What needs to be done: Reproduce word for word the lines between those holding "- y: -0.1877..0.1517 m" and "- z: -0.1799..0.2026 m", inclusive, and nothing else from the data below.

┌─ Records provided

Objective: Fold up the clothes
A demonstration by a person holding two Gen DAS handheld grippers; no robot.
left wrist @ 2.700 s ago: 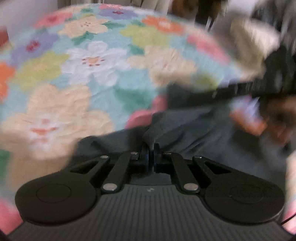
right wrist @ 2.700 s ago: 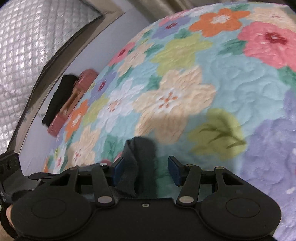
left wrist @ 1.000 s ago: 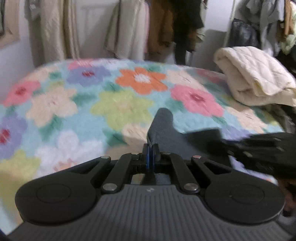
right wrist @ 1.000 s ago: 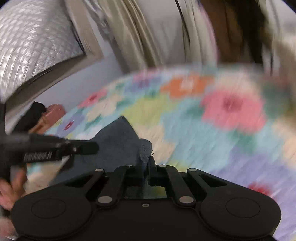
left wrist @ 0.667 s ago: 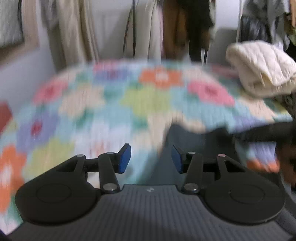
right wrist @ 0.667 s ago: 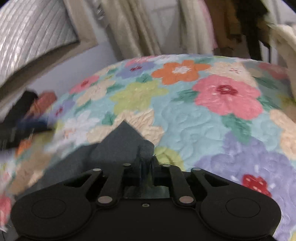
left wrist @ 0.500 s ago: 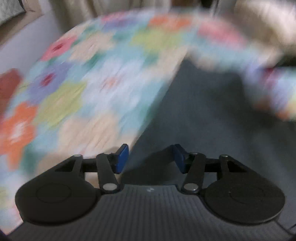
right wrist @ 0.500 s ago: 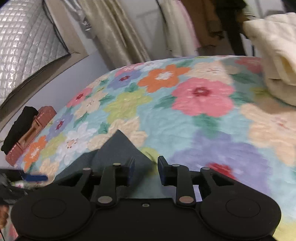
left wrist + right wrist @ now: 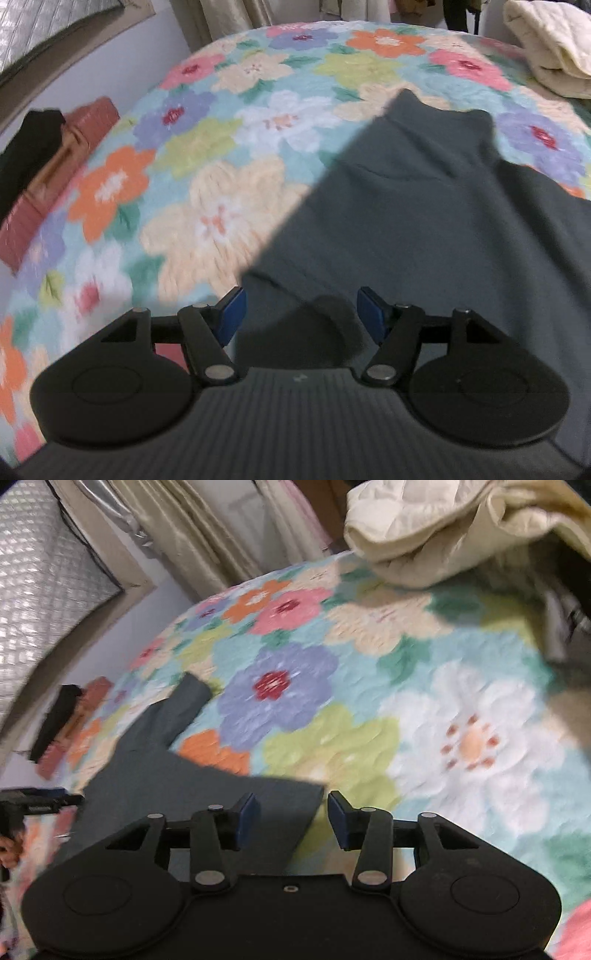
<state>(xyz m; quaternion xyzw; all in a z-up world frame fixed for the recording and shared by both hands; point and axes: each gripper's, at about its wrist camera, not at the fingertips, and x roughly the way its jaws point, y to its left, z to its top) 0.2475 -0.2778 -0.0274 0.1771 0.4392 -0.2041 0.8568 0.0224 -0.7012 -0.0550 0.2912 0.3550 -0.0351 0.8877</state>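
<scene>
A dark grey garment (image 9: 424, 206) lies spread flat on the flowered quilt (image 9: 207, 155). My left gripper (image 9: 298, 315) is open and empty, just above the garment's near left edge. In the right wrist view the same garment (image 9: 192, 775) lies at the left, with a narrow part reaching up toward the far side. My right gripper (image 9: 291, 816) is open and empty over the garment's right corner. The left gripper (image 9: 40, 801) shows small at the left edge there.
A folded cream blanket (image 9: 443, 528) lies at the far right of the bed, also seen in the left wrist view (image 9: 550, 40). A reddish box with a black item (image 9: 44, 177) sits by the wall at the left. Curtains (image 9: 192, 535) hang behind the bed.
Both grippers held the garment shut, carried it up across the bed, then opened and let go. The garment now lies flat, and both grippers have drawn back toward its near edge.
</scene>
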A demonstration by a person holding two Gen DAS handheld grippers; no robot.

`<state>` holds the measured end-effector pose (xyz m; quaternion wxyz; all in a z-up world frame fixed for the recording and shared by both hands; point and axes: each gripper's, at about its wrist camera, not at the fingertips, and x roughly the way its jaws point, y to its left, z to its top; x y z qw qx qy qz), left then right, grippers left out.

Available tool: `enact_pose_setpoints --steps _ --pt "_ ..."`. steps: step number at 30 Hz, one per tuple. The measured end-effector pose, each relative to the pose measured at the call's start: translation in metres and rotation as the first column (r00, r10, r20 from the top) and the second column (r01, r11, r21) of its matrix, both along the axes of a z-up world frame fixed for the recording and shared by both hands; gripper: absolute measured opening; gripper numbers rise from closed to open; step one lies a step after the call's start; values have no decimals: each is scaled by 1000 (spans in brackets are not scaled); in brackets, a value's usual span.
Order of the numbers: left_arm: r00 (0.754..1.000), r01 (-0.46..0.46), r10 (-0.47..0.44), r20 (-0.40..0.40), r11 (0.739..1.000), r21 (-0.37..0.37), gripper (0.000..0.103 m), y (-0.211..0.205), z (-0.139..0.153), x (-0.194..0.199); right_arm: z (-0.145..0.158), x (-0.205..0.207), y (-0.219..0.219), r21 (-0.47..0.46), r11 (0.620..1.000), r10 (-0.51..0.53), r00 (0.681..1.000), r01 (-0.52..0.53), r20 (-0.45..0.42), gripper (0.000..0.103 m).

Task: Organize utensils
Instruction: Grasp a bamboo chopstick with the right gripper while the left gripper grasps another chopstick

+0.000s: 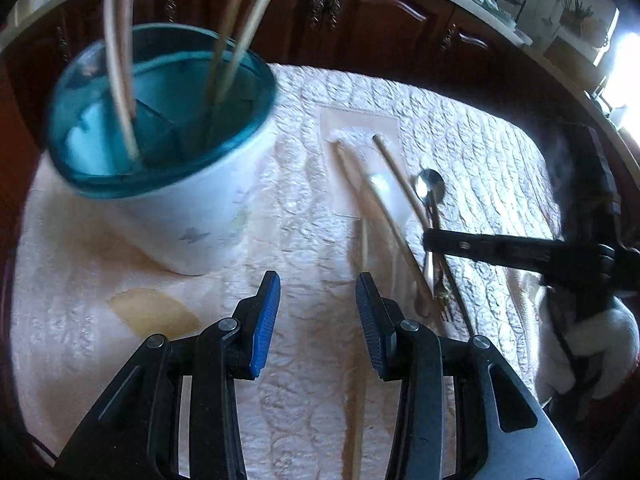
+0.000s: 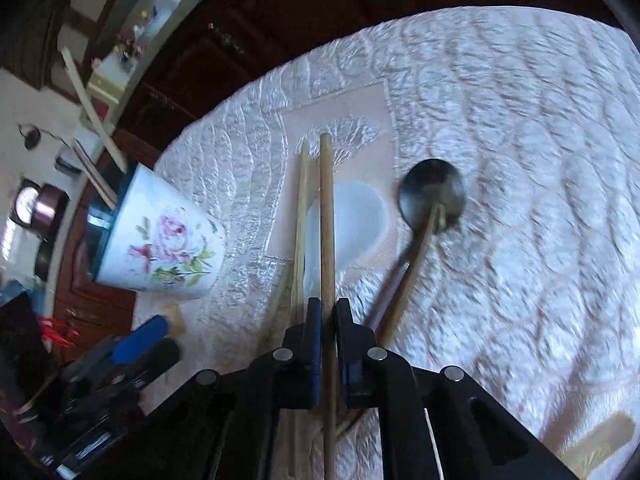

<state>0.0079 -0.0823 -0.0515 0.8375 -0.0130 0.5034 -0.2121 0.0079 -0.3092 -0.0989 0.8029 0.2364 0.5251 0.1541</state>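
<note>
A white floral utensil holder [image 1: 188, 216] with a teal divided insert stands at the left and holds several wooden sticks; it also shows in the right wrist view [image 2: 160, 248]. Loose chopsticks [image 1: 384, 216] and a metal spoon [image 1: 430, 188] lie on the quilted cloth. My left gripper [image 1: 318, 312] is open and empty above the cloth, right of the holder. My right gripper [image 2: 328, 312] is shut on a wooden chopstick [image 2: 327, 208]; another chopstick [image 2: 300, 232] lies beside it. The spoon [image 2: 432, 194] lies to the right. The right gripper's finger [image 1: 500, 250] reaches over the utensils.
The table is covered by a pale quilted cloth [image 1: 460, 140] with a smooth patch [image 2: 360, 112]. Dark wooden cabinets [image 1: 360, 20] stand behind. A yellowish patch [image 1: 152, 312] marks the cloth near the left gripper. The left gripper [image 2: 136, 344] shows at lower left.
</note>
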Motion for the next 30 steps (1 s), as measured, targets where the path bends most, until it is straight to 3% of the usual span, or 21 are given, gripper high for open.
enact_pose_setpoints --steps 9,13,14,15,17,22,30 --pt "996 59 -58 -65 998 17 38 -37 -24 20 -8 -77 -64 -103 992 -83 995 78 -51 6" --pt "995 66 -62 -75 997 49 38 -47 -37 29 -12 -99 -81 -59 995 -89 993 85 -72 6" --pt "995 65 -61 -82 997 52 38 -50 -40 33 -12 -102 -84 -53 995 -90 993 87 -70 9" --pt "995 63 -59 -84 997 53 37 -52 -42 37 -10 -102 -86 -55 994 -100 993 97 -57 22" --pt "996 60 -55 -72 996 69 30 -56 -43 41 -7 -99 -90 -60 992 -110 993 108 -29 36" --pt "996 67 -62 -63 993 94 21 -63 -45 47 5 -63 -82 -149 985 -84 996 87 24 36" --pt "997 67 -63 -47 993 97 19 -61 -46 44 -10 -9 -64 -267 963 -51 999 46 -10 36"
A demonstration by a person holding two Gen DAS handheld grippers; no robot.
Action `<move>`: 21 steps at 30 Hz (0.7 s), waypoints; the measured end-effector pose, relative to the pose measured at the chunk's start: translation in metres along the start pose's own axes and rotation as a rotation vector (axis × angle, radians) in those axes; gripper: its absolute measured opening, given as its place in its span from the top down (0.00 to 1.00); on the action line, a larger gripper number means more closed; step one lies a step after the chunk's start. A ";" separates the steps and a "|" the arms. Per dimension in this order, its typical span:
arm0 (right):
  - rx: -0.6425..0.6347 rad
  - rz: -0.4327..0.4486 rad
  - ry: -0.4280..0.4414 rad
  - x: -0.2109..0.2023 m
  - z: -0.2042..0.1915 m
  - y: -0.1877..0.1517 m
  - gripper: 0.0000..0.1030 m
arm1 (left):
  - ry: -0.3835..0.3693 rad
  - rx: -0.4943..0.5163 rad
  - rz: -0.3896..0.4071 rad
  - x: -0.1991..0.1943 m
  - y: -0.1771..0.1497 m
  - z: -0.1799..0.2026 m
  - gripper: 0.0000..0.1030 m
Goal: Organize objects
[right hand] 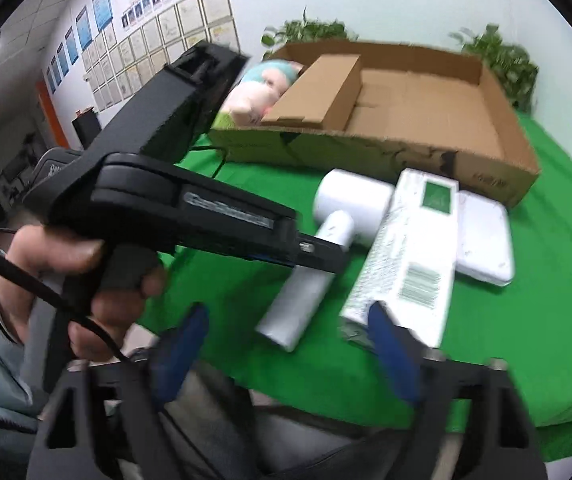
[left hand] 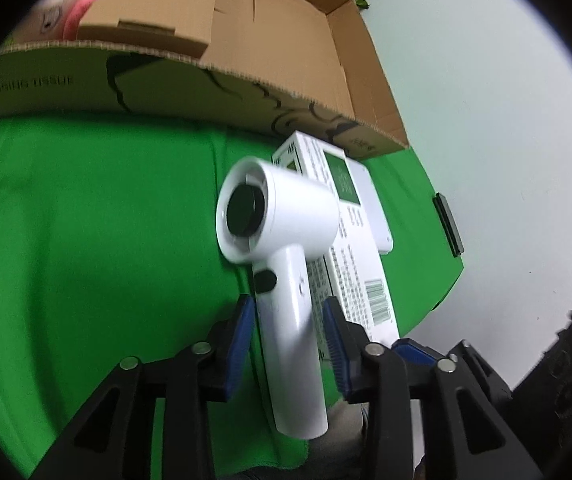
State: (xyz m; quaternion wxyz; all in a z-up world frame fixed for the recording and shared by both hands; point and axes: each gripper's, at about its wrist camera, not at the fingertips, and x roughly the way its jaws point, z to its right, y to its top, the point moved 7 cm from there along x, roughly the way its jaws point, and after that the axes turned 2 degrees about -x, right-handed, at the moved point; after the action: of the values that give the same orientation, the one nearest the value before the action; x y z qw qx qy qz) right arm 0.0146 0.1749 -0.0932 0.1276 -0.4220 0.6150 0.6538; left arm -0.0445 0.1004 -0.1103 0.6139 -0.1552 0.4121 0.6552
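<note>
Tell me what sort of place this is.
Probably an office set up for recording demonstrations. A wall of framed certificates and posters stands behind, potted plants line the back, and a table draped in green cloth holds a cardboard box and a white hair dryer.

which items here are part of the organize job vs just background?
Part of the job:
- hair dryer, handle between the left gripper fingers
- white printed box
- flat white case
- cardboard tray, small cardboard box and plush toy inside

Background:
- plants
- framed wall certificates
- green cloth
</note>
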 end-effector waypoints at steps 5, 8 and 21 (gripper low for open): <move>0.099 -0.017 0.048 0.006 0.012 0.000 0.21 | -0.015 0.010 -0.040 0.015 0.009 0.001 0.56; 0.057 -0.034 0.092 0.004 -0.003 -0.002 0.37 | -0.021 0.009 -0.066 0.024 0.013 0.000 0.56; 0.020 -0.106 -0.005 0.038 -0.016 0.010 0.50 | -0.026 0.021 -0.122 0.028 0.019 -0.004 0.69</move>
State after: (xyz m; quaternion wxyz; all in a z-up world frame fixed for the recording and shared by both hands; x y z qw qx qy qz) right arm -0.0092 0.1452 -0.1109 0.1678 -0.4511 0.5981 0.6408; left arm -0.0684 0.1185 -0.1261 0.6595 -0.1649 0.4007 0.6142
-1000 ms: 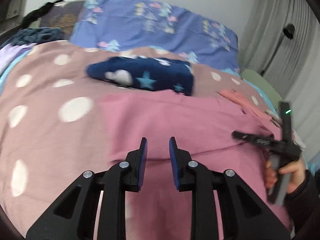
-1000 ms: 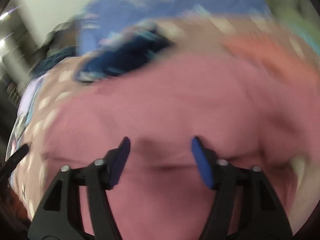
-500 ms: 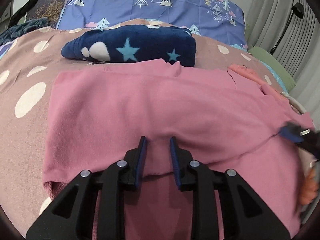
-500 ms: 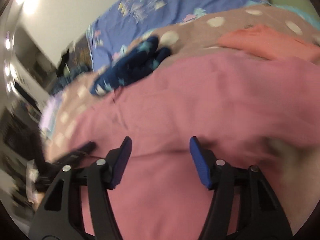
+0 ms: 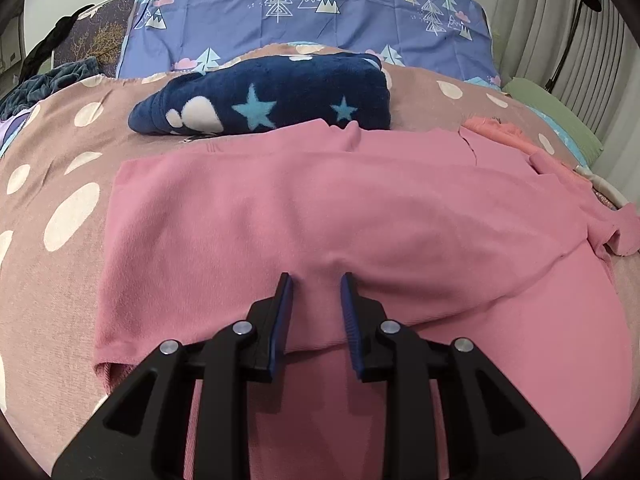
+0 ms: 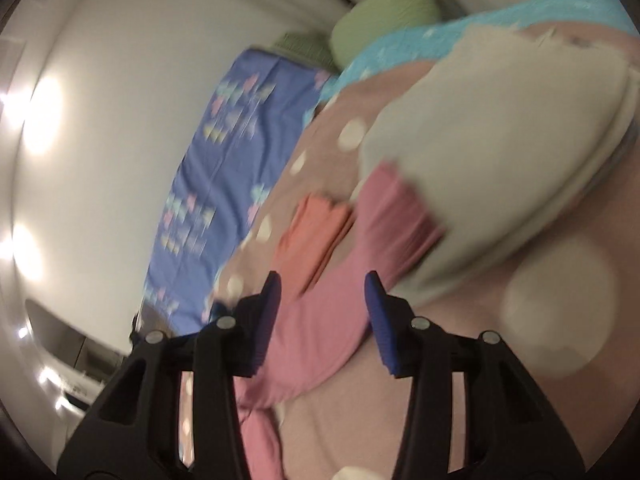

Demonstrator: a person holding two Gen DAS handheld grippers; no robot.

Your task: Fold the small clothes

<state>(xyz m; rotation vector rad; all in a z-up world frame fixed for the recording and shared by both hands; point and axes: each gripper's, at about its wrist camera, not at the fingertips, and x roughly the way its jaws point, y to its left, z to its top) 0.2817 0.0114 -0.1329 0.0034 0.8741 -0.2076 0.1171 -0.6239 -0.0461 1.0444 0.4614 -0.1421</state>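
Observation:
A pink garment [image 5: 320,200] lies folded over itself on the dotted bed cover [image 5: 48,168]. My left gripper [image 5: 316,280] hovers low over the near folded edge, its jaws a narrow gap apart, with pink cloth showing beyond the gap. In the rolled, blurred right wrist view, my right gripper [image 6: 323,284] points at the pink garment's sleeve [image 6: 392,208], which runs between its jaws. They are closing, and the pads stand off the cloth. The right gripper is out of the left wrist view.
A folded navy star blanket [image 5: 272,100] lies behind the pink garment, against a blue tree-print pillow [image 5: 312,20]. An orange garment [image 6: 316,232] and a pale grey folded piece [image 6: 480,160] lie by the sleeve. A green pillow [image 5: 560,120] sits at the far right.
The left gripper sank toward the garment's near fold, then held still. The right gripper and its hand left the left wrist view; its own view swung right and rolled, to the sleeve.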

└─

Result below:
  - y: -0.1877..0.1517 m
  - gripper: 0.0000..0.1030 m
arm1 (left):
  - ry: -0.3835..0.3693 rad
  - rx: -0.4943..0.5163 rad
  - rz: -0.3896..0.4071 rad
  - x: -0.1991..0.1943 m
  - y: -0.1771..0.1497 m
  - z: -0.1799..0.2026 m

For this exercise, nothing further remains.